Uninsured motorist is one of the most misunderstood types of car insurance coverage. Some mistakenly believe it covers you if you let an uninsured driver operate your vehicle, or that it always covers damage to your car. Neither is true. For uninsured motorist car insurance to be used, an uninsured vehicle must cause you harm -- and be held responsible for the accident.
Uninsured motorist is actually broken into two separate coverages. One is for bodily injury and the other is for property damage. Uninsured motorist bodily injury (UMBI) is more prevalent and what is most people are referring to when they talk about uninsured motorist coverage.
Uninsured motorist bodily injury pays, up to your chosen limits, for medical expenses when the person legally liable for your injuries is an uninsured driver. This means if an uninsured car runs a red light and T-bones your vehicle, your UMBI coverage will kick in to help pay your resulting medical bills.
UMBI has limits similar to your liability coverage. For example, if you have uninsured motorist bodily injury limits of 25/50 this equates to $25,000 per person and $50,000 per accident.
Uninsured motorist bodily injury is required by over 20 states and is available in all states but Michigan. Uninsured motorist property damage (UMPD) is separate coverage and is required only in eight states and isn't even available in 23.
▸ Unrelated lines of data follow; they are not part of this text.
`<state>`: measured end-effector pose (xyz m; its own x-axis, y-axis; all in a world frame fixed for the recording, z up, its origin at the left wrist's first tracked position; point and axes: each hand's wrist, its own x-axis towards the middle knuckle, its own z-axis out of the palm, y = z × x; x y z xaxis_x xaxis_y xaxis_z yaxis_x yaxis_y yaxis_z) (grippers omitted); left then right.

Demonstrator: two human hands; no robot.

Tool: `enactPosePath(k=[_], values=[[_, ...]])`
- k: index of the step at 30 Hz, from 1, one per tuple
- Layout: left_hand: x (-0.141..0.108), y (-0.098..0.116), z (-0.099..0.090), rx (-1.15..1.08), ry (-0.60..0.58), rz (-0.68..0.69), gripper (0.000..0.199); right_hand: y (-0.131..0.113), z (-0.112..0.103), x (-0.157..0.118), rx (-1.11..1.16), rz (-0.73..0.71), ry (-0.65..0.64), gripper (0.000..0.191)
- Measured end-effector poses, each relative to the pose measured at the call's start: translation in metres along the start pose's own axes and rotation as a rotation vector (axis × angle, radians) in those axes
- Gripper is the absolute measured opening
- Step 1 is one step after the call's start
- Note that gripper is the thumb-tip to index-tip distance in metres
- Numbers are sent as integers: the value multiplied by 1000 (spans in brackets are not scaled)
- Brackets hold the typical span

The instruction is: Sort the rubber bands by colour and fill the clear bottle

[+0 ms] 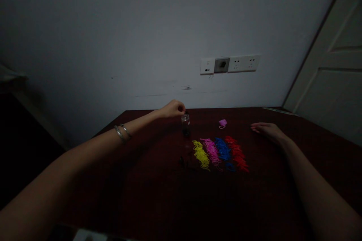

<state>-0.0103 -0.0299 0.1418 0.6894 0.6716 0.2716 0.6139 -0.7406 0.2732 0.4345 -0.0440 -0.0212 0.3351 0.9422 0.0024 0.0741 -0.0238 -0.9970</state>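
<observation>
My left hand [174,109] is over the mouth of a small clear glass jar [185,121], thumb and forefinger pinched together. Something small and dark shows at the fingertips, too dim to name. Dark contents sit at the jar's bottom. My right hand [267,130] rests on the table to the right, fingers loosely stretched out, holding nothing. Between the hands and nearer to me lie heaps of thin stringy bands: yellow [201,155], pink [212,151], blue [223,149] and red [236,154]. Some dark small pieces [181,160] lie left of the yellow heap, hard to make out.
A small pink piece with a loop [223,123] lies behind the heaps. The dark reddish-brown table [147,180] meets a pale wall [158,37] with a row of sockets [243,63]. A door [336,60] stands at the right. The light is dim.
</observation>
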Motion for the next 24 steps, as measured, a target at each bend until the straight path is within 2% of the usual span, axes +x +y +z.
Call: enactPosePath(k=[3, 11, 24], values=[[5, -3, 2, 12, -23, 13, 17, 0, -1, -1, 23, 47, -37, 23], [10, -8, 3, -79, -110, 19, 15, 2, -3, 4, 21, 48, -51, 22], [11, -5, 2, -133, -129, -14, 21, -4, 1, -3, -36, 43, -20, 24]])
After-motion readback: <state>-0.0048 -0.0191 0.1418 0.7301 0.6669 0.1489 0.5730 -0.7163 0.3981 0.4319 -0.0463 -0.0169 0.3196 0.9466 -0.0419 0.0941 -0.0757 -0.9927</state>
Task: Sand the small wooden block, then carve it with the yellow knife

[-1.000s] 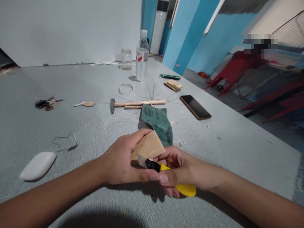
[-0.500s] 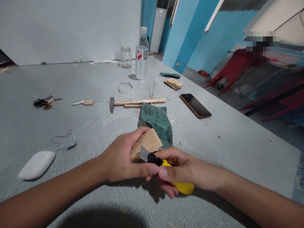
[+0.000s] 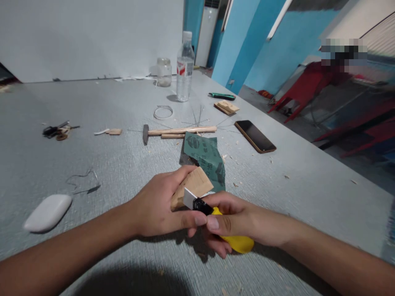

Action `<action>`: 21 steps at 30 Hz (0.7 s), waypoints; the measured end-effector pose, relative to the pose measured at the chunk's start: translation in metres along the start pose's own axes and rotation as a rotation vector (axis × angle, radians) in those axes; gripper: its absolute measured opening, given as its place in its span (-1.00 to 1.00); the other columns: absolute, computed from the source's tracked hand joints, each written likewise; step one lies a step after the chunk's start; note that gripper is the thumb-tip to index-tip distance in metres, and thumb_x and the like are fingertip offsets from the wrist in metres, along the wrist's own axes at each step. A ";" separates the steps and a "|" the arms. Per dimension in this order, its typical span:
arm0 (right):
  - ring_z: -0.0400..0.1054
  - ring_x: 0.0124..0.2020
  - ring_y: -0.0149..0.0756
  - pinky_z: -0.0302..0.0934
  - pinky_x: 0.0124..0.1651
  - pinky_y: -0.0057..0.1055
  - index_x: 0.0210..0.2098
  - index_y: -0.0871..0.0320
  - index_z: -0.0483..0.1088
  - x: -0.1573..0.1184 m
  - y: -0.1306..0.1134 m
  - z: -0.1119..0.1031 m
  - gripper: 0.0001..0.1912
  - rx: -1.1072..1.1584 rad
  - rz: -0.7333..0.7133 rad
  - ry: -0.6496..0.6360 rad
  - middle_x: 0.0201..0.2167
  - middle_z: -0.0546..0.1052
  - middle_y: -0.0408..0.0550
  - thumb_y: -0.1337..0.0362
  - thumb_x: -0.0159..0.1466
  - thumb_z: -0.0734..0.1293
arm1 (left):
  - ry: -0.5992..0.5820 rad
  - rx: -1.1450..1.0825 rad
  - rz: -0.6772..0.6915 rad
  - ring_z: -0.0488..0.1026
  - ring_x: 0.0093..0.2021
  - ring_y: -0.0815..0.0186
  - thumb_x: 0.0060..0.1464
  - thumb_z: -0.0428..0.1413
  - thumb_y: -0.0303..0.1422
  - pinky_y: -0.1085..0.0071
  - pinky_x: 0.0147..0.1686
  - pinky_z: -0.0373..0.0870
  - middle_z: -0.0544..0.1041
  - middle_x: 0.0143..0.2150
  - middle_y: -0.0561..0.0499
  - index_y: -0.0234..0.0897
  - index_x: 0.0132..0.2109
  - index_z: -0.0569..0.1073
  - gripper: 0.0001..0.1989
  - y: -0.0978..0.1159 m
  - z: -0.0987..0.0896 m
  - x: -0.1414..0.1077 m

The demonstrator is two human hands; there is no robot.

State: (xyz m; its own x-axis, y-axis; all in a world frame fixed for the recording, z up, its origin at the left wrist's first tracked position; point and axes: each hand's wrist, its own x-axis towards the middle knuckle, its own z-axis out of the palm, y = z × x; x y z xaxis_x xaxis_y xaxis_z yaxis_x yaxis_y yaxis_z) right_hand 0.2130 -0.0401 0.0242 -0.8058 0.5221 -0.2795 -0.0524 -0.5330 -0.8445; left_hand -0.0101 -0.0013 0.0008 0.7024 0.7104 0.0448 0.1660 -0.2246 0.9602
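My left hand (image 3: 160, 205) is closed around a small block of wood (image 3: 197, 181), tilted up toward the right. In my right hand (image 3: 234, 218) is a knife with a yellow handle (image 3: 239, 242), black collar and short, slanted blade (image 3: 189, 199). The blade lies over the lower part of the block; whether it cuts in, I cannot tell. My two thumbs meet near the collar. Just beyond the block lies a creased sheet of green sandpaper (image 3: 206, 154).
Behind the sandpaper are a hammer (image 3: 182, 130), thin wires and a wire coil (image 3: 163, 112). A phone (image 3: 255, 136), wood pieces (image 3: 226, 107) and a green cutter (image 3: 222, 96) lie right. A water bottle (image 3: 184, 74) and jar (image 3: 164, 73) stand behind; a white rounded object (image 3: 47, 213) lies left.
The blade has turned slightly, and its face now looks brighter. Both hands keep nearly the same place and the same hold on the wood and the knife.
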 end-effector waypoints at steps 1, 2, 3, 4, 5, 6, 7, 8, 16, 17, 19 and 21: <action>0.22 -0.57 -0.61 0.10 -0.48 -0.62 -0.11 0.34 0.43 0.000 0.000 0.000 -0.58 0.001 -0.002 0.007 -0.54 0.41 -0.19 0.03 0.40 0.36 | 0.009 0.023 0.007 0.53 -0.36 0.28 0.05 0.32 -0.06 0.47 -0.40 0.38 0.58 -0.32 0.05 -0.17 0.23 0.34 -0.33 0.000 0.000 0.000; 0.22 -0.57 -0.61 0.10 -0.47 -0.61 -0.11 0.34 0.43 0.000 0.000 0.001 -0.57 0.000 -0.002 0.011 -0.53 0.41 -0.19 0.02 0.40 0.35 | 0.016 0.041 0.014 0.52 -0.36 0.28 0.06 0.31 -0.05 0.47 -0.40 0.38 0.58 -0.31 0.05 -0.16 0.22 0.35 -0.34 0.000 0.000 0.000; 0.22 -0.56 -0.61 0.09 -0.46 -0.61 -0.10 0.34 0.43 0.000 0.000 0.001 -0.57 -0.004 0.000 0.014 -0.53 0.40 -0.19 0.01 0.40 0.35 | 0.022 0.053 0.019 0.51 -0.35 0.28 0.07 0.31 -0.03 0.47 -0.39 0.37 0.57 -0.31 0.06 -0.16 0.22 0.36 -0.35 0.000 0.000 0.000; 0.21 -0.56 -0.61 0.09 -0.46 -0.61 -0.10 0.34 0.43 0.000 0.000 0.001 -0.56 -0.010 0.004 0.014 -0.53 0.40 -0.19 0.00 0.40 0.35 | 0.026 0.061 0.022 0.51 -0.35 0.29 0.07 0.30 -0.02 0.47 -0.38 0.37 0.57 -0.31 0.06 -0.16 0.20 0.37 -0.37 0.000 0.000 0.001; 0.21 -0.56 -0.61 0.09 -0.47 -0.61 -0.09 0.34 0.43 -0.001 -0.001 0.002 -0.56 -0.015 0.008 0.014 -0.54 0.39 -0.20 0.00 0.40 0.35 | 0.028 0.068 0.023 0.50 -0.35 0.29 0.07 0.29 0.00 0.46 -0.38 0.37 0.57 -0.31 0.06 -0.16 0.19 0.38 -0.38 0.000 0.000 0.001; 0.21 -0.56 -0.60 0.08 -0.47 -0.61 -0.09 0.34 0.43 -0.001 -0.001 0.002 -0.56 -0.024 0.015 0.014 -0.54 0.39 -0.21 0.00 0.40 0.35 | 0.027 0.074 0.022 0.49 -0.35 0.29 0.07 0.29 0.02 0.46 -0.37 0.36 0.57 -0.31 0.06 -0.15 0.18 0.39 -0.37 0.000 0.000 0.001; 0.21 -0.57 -0.60 0.08 -0.47 -0.62 -0.09 0.34 0.44 -0.001 -0.002 0.002 -0.56 -0.031 0.022 0.014 -0.55 0.38 -0.21 0.00 0.40 0.35 | 0.027 0.082 0.020 0.49 -0.35 0.29 0.06 0.29 0.05 0.46 -0.37 0.36 0.58 -0.31 0.06 -0.15 0.18 0.39 -0.36 0.000 0.000 0.001; 0.21 -0.57 -0.60 0.09 -0.48 -0.62 -0.08 0.34 0.44 -0.002 -0.003 0.003 -0.56 -0.039 0.031 0.017 -0.56 0.38 -0.22 0.01 0.40 0.35 | 0.029 0.089 0.018 0.49 -0.35 0.29 0.04 0.30 0.07 0.46 -0.37 0.35 0.58 -0.30 0.06 -0.15 0.18 0.39 -0.34 0.000 0.000 0.001; 0.21 -0.58 -0.61 0.11 -0.49 -0.64 -0.06 0.32 0.43 -0.002 -0.004 0.002 -0.53 -0.072 0.063 0.022 -0.55 0.38 -0.23 -0.04 0.38 0.35 | -0.035 0.064 0.003 0.51 -0.36 0.27 0.07 0.30 0.02 0.45 -0.34 0.36 0.60 -0.38 0.10 -0.19 0.17 0.36 -0.37 0.004 -0.002 0.002; 0.21 -0.58 -0.61 0.10 -0.49 -0.64 -0.06 0.32 0.43 -0.002 -0.004 0.002 -0.53 -0.074 0.061 0.019 -0.55 0.38 -0.23 -0.04 0.38 0.35 | -0.044 0.058 0.004 0.52 -0.36 0.27 0.08 0.30 -0.01 0.45 -0.34 0.36 0.60 -0.39 0.10 -0.19 0.16 0.35 -0.38 0.005 -0.003 0.002; 0.20 -0.58 -0.61 0.10 -0.49 -0.64 -0.07 0.32 0.42 -0.002 -0.004 0.002 -0.53 -0.076 0.054 0.013 -0.55 0.38 -0.22 -0.04 0.39 0.35 | -0.058 0.042 0.005 0.53 -0.36 0.27 0.09 0.30 -0.03 0.45 -0.33 0.37 0.61 -0.40 0.11 -0.20 0.15 0.35 -0.41 0.006 -0.004 0.002; 0.21 -0.58 -0.61 0.11 -0.49 -0.64 -0.07 0.31 0.42 -0.001 -0.004 0.002 -0.53 -0.080 0.049 0.010 -0.54 0.38 -0.22 -0.04 0.39 0.35 | -0.068 0.031 0.001 0.54 -0.36 0.27 0.10 0.30 -0.04 0.45 -0.33 0.38 0.61 -0.42 0.11 -0.21 0.13 0.35 -0.43 0.008 -0.004 0.002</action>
State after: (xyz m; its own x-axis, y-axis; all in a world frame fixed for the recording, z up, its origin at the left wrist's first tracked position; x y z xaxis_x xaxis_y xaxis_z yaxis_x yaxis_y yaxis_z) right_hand 0.2132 -0.0399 0.0288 -0.8001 0.5038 -0.3256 0.0346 -0.5031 -0.8635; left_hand -0.0103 0.0009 0.0096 0.7475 0.6637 0.0261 0.1857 -0.2466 0.9512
UMPD covers your vehicle only if it's damaged by a driver who is both legally liable for the accident and is uninsured. This coverage doesn't help if a friend, who has no insurance of his own, borrows your car and crashes it. Instead, in that case, your own collision coverage would cover your car's damages.
Uninsured motorist property damage limits vary considerably, but typically range from $3,500 to $25,000. It typically comes with a deductible as well.
Uninsured motorist is essential to have as part of your car insurance policy if you want coverage for injuries you sustain due to an uninsured motorist, which can add up quickly to several thousands of dollars or much, much more. It's highly unlikely the at-fault party will pay personally for your damages - even if you go to court and get a judgment -- since the driver was unable even to keep mandatory auto insurance in place.
Your health insurance may pay your medical bills, but you'll still be responsible for any deductible or copayment that is due. And health insurance doesn't pay for pain and suffering and loss of work, both which typically are included with UMBI coverage.
UMPD coverage is important if you want protection on your auto insurance policy for uninsured drivers damaging your vehicle. However, collision coverage is better to carry since it covers your vehicle when it collides with another vehicle or object, regardless of fault.